SPEAKER: I was one of the kids, one of the people in that building who rallied around John and was like, I can't believe those boys are doing that and they-- you know what I mean? I was not an informed little human being. And I am deeply sorry for that.

MARIANNE COMBS: Such misplaced loyalty to an abuser is familiar to mental health professionals like Cordelia Anderson. She's been working to prevent child sexual abuse and exploitation since the mid-1970s. For part of her career, Anderson worked at the Hennepin County Attorney's Office, where she helped prepare child abuse victims to go through the court system.

When the Bureau of Criminal Apprehension was investigating the Children's Theatre in the early 1980s, investigators asked Anderson to come in and talk to some of the child victims.

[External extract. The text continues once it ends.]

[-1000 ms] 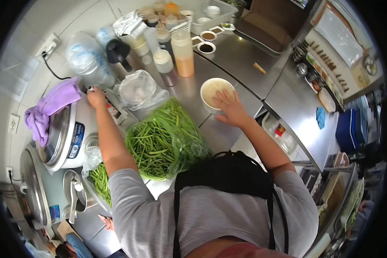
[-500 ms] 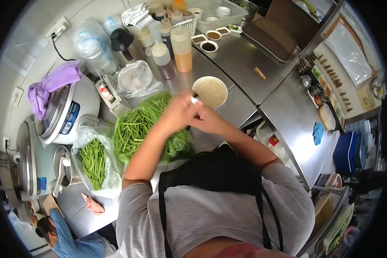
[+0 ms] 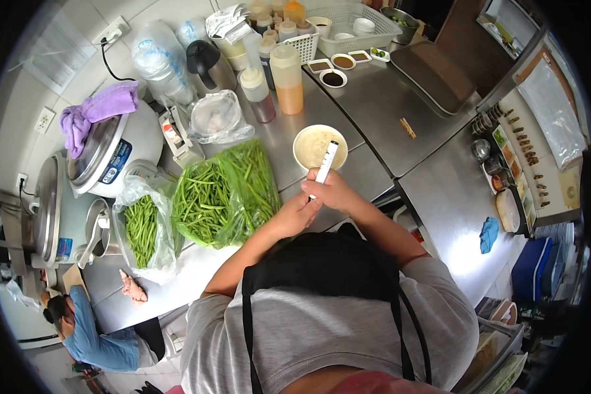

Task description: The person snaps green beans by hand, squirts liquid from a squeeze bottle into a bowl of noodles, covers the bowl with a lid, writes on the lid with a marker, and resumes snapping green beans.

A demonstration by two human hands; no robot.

She says she saw all the signs of traumatic abuse. But the children were nowhere near a place where they could talk about it, let alone testify in a courtroom.

CORDELIA ANDERSON: Kids were very protective of the theater. In many cases, they were protective of the person who harmed them. Sometimes they were quite confused about what happened. All of those are very typical in dynamics of child sexual abuse, kind of like an incest dynamic in many ways, where you have either super respect or love and admiration for the individual who abused you. And usually, those folks are very good at somehow making it seem like it's your fault.

MARIANNE COMBS: In recent years, Anderson has worked with several adults who are former CTC students. She says those victims of abuse are still dealing with the trauma every single day. Only now, she says, 35 years later, some of them are in a place to talk about it. Marianne Combs, MPR News.